Once you reach the line containing "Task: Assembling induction" in the data below, restate each line word for word up to and including the one containing "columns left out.".

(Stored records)
____________________
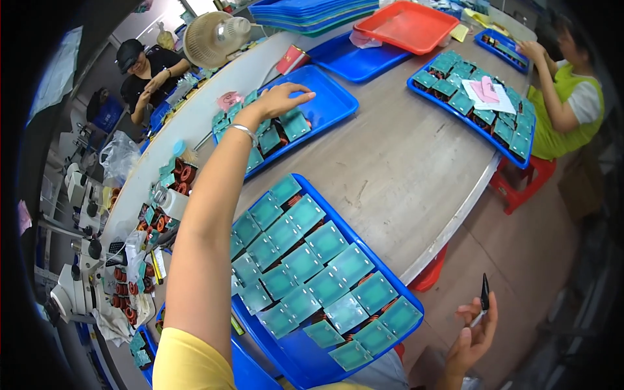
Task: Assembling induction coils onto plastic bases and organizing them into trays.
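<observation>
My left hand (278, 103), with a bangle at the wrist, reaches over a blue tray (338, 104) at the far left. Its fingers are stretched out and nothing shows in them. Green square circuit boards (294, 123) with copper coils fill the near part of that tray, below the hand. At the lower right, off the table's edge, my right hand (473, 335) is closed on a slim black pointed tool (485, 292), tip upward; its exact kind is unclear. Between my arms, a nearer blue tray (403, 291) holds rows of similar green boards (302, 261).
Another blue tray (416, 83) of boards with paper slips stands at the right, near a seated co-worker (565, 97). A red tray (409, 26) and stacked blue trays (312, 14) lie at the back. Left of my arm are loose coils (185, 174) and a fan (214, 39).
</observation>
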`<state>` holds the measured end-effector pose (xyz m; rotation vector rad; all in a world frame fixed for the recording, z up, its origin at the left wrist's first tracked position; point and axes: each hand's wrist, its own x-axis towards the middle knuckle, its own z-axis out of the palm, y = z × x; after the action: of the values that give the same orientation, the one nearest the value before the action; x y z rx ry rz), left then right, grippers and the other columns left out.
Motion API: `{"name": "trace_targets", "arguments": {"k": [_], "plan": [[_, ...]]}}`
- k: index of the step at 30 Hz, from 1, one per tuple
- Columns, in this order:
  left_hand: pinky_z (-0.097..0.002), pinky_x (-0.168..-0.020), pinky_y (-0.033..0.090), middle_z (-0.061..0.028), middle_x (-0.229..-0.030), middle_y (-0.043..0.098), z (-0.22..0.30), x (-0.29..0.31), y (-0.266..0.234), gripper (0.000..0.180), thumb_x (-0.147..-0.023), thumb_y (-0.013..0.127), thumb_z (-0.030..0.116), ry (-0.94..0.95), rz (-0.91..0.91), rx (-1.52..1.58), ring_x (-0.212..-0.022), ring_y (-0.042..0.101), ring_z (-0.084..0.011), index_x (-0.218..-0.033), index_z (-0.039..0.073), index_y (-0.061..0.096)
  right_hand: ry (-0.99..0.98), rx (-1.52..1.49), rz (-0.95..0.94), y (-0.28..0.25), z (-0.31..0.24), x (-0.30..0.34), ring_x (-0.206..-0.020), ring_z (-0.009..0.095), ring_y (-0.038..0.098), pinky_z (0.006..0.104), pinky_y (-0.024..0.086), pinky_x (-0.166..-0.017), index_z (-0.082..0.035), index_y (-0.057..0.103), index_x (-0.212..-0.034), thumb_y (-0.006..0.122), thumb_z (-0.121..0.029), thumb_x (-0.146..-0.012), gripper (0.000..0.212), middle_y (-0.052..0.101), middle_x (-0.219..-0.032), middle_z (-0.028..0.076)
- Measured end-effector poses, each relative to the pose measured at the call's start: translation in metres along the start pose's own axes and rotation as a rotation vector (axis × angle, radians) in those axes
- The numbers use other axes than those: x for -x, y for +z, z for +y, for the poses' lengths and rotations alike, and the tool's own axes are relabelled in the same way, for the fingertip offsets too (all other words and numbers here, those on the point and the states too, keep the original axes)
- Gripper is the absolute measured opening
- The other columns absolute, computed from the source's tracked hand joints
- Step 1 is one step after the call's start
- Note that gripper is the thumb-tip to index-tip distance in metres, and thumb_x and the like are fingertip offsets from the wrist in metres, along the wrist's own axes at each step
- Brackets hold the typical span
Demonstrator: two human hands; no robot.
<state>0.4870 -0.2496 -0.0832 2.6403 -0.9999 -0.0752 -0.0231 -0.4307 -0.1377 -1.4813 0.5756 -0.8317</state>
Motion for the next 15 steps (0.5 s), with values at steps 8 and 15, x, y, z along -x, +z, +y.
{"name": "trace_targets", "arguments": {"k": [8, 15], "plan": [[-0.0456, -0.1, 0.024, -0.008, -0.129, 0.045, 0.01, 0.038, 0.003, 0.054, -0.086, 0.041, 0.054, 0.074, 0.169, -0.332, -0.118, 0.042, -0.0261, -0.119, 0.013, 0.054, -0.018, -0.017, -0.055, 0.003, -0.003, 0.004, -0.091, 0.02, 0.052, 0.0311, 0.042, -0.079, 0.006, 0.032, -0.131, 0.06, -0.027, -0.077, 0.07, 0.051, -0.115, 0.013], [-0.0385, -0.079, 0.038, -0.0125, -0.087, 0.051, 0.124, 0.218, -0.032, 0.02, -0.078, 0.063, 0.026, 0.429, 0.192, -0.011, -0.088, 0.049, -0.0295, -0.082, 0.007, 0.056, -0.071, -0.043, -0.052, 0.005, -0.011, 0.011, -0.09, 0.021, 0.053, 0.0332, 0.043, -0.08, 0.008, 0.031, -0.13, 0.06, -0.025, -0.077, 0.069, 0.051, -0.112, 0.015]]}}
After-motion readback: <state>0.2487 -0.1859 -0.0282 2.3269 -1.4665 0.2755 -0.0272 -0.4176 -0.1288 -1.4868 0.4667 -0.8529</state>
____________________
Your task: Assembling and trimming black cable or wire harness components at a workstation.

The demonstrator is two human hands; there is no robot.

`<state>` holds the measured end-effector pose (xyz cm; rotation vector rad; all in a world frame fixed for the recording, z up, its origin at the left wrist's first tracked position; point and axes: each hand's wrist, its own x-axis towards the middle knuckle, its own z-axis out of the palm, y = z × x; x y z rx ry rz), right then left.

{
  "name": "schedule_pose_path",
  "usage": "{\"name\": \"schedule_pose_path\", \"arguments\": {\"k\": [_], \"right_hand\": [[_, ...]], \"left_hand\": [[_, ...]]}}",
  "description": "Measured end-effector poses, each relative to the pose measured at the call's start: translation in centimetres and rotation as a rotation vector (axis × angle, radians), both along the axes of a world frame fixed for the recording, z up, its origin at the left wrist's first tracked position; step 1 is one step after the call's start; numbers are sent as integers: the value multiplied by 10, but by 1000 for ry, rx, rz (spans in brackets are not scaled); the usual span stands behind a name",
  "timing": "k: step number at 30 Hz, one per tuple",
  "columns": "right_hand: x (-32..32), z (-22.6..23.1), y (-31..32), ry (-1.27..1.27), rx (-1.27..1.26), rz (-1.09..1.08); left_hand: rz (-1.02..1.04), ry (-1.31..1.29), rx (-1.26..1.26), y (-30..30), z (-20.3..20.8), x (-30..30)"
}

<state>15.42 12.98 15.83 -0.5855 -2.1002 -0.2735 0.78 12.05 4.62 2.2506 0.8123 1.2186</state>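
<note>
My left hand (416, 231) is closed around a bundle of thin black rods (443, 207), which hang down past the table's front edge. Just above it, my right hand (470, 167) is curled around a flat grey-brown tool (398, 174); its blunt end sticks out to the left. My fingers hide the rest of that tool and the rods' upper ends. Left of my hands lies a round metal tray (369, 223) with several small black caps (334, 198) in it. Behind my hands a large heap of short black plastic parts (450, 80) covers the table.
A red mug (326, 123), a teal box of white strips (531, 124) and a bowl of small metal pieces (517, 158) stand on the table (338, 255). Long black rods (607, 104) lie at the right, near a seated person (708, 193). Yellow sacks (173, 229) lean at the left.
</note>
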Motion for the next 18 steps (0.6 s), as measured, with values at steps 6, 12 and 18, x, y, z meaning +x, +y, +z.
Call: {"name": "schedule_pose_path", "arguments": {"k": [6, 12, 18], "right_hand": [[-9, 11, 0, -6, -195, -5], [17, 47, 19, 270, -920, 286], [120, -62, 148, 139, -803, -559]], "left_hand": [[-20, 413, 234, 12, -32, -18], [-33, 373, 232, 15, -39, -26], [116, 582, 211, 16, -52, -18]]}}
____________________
Answer for this exercise:
Task: Assembling induction coils onto plastic bases and organizing them into trays.
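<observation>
My left hand (278, 103), with a bangle at the wrist, reaches over a blue tray (338, 104) at the far left. Its fingers are stretched out and nothing shows in them. Green square circuit boards (294, 123) with copper coils fill the near part of that tray, below the hand. At the lower right, off the table's edge, my right hand (473, 335) is closed on a slim black pointed tool (485, 292), tip upward; its exact kind is unclear. Between my arms, a nearer blue tray (403, 291) holds rows of similar green boards (302, 261).
Another blue tray (416, 83) of boards with paper slips stands at the right, near a seated co-worker (565, 97). A red tray (409, 26) and stacked blue trays (312, 14) lie at the back. Left of my arm are loose coils (185, 174) and a fan (214, 39).
</observation>
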`<state>` holds the measured end-effector pose (xyz m; rotation vector rad; all in a world frame fixed for the recording, z up, its origin at the left wrist's first tracked position; point and axes: each hand's wrist, its own x-axis towards the middle knuckle, its own z-axis out of the palm, y = z × x; after the action: of the values that give the same orientation, the one nearest the value before the action; x y z rx ry rz), left then right, grippers and the other columns left out.

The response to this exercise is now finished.